Romain Duris raconte sa plongée dans le rôle de Gustave Eiffel©Antonin Menichetti/Pathé - Romain Duris dans Eiffel de Martin Bourboulon, au cinéma le 5 mai 2021., DR

, publié le 1 avril

Après avoir fait valser le couple formé par Marina Foïs et Laurent Lafitte dans "Papa ou maman", Martin Bourboulon plonge dans le XIXe siècle pour mettre en scène la vie de Gustave Eiffel. Alors au sommet de sa carrière, il bascule lorsque son chemin croise celui de son amour de jeunesse. Pour prendre la tête d'affiche, le cinéaste a sollicité Romain Duris, qui raconte son incursion dans ce rôle historique dans les colonnes du numéro du mois d'avril de Première, actuellement en kiosque.

Face à la caméra de Martin Bourboulon, Romain Duris prend les traits de Gustave Eiffel. Au travers de ce biopic qui raconte l'épopée de l'ingénieur alors au sommet de sa carrière qui recroise son amour de jeunesse (Emma Mackey), le réalisateur offre aux spectateurs une représentation historique où "les costumes jouent un rôle important", comme le détaille l'acteur : "Il ne faut jamais perdre de vue qu'Eiffel est un artiste. Donc s'il est chic quand il se retrouve en représentation, il faut s'autoriser à le déstructurer dès qu'il travaille. Je n'avais pas envie d'être guindé."

"Je suis la logique de ce que montre le film"

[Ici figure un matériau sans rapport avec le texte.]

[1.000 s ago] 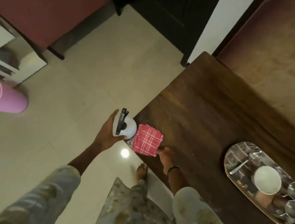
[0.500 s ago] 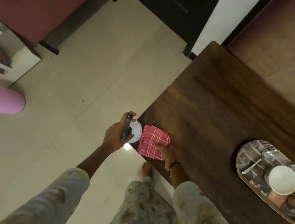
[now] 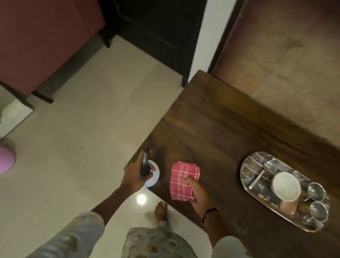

Pour se préparer à ce rôle de "l'ingénieur précurseur", Romain Duris explique : "En créant mon personnage, je me fiche de savoir s'il avait un ego démesuré ou non. Je suis la logique de ce que montre le film : un fonceur, un homme capable de haranguer les foules, d'aller au bout d'un projet aussi dingue que cette tour, tout en ayant au fond de lui cette fragilité liée à un amour impossible." Et de poursuivre : "J'ai conscience que je me créer un bagage dont, sur le plateau, je vais devoir me libérer pour suivre la dynamique forte qui découle du scénario. Lâcher les chevaux pour jouer un film qui avance à toute allure. S'enfermer dans une construction trop puissante du personnage aurait gâché tout ça. Le but est, à l'inverse, de rester spontané, dans l'instant."